**EXERCISE REQUIREMENTS**
A verbatim transcript of the lines below, starting at the first and ending with the one that holds "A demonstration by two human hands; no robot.", is what should be produced.

START PROVIDED MATERIAL

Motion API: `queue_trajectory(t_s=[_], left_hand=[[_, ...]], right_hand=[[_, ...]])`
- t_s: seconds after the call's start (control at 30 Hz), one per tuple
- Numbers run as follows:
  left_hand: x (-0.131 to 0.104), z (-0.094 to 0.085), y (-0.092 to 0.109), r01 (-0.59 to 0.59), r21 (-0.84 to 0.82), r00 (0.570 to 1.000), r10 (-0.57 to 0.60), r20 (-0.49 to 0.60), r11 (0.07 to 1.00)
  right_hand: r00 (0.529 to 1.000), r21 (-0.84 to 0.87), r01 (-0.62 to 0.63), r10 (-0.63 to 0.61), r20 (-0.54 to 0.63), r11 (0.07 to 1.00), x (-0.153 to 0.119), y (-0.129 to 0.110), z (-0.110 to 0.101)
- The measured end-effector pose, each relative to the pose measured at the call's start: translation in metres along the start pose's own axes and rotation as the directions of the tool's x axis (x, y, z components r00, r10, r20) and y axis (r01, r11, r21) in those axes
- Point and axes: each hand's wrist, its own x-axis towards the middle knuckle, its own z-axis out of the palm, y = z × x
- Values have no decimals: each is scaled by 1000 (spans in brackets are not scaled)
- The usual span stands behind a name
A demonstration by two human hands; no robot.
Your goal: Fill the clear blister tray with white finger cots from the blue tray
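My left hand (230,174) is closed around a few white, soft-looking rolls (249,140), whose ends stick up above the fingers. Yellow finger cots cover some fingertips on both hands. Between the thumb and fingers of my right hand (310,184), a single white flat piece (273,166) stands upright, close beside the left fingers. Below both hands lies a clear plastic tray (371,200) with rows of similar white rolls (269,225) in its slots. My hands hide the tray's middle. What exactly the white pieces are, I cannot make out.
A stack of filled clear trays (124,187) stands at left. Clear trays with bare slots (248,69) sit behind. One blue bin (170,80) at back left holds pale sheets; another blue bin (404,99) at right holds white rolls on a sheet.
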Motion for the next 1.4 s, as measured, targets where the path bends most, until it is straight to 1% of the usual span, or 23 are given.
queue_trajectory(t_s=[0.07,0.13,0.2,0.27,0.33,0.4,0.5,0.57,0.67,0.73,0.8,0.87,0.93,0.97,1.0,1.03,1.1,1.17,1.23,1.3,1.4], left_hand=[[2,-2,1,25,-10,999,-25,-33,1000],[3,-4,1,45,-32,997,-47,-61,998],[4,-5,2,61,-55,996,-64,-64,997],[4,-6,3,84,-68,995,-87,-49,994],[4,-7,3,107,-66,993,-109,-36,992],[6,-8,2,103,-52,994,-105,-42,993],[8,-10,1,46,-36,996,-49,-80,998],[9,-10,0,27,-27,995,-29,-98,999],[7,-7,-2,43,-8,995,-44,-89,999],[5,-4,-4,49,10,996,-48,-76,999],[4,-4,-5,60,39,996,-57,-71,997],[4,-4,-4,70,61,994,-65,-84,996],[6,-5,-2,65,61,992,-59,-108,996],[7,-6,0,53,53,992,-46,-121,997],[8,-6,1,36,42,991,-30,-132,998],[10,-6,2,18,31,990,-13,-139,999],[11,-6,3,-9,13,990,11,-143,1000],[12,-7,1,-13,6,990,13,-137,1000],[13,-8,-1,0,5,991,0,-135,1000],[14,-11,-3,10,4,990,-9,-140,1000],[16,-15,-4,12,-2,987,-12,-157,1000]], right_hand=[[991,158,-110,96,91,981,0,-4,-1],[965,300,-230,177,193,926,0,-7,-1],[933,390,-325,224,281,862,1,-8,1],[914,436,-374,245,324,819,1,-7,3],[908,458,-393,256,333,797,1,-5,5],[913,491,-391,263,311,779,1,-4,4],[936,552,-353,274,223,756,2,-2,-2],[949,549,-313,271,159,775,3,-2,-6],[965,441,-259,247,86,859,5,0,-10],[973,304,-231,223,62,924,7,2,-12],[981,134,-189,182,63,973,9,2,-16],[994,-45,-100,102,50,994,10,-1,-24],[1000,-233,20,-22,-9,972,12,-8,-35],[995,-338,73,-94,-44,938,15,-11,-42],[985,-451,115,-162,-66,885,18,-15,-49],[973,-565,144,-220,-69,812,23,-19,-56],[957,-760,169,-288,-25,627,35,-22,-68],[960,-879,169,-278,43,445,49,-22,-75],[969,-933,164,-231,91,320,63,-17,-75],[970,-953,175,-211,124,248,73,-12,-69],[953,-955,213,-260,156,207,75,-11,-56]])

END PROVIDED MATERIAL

**RESPONSE BELOW**
Motion API: `queue_trajectory(t_s=[_], left_hand=[[_, ...]], right_hand=[[_, ...]])`
- t_s: seconds after the call's start (control at 30 Hz), one per tuple
- Numbers run as follows:
  left_hand: x (-0.131 to 0.104), z (-0.094 to 0.085), y (-0.092 to 0.109), r01 (-0.59 to 0.59), r21 (-0.84 to 0.82), r00 (0.570 to 1.000), r10 (-0.57 to 0.60), r20 (-0.49 to 0.60), r11 (0.07 to 1.00)
  right_hand: r00 (0.529 to 1.000), r21 (-0.84 to 0.87), r01 (-0.62 to 0.63), r10 (-0.63 to 0.61), r20 (-0.54 to 0.63), r11 (0.07 to 1.00), x (-0.153 to 0.119), y (-0.129 to 0.110), z (-0.110 to 0.101)
- The measured end-effector pose, each relative to the pose measured at the call's start: translation in metres along the start pose's own axes and rotation as the directions of the tool's x axis (x, y, z components r00, r10, r20) and y axis (r01, r11, r21) in those axes
- Point and axes: each hand's wrist, its own x-axis towards the middle knuckle, its own z-axis out of the palm, y = z × x
- Values have no decimals: each is scaled by 1000 (spans in brackets are not scaled)
- The usual span stands behind a name
A demonstration by two human hands; no robot.

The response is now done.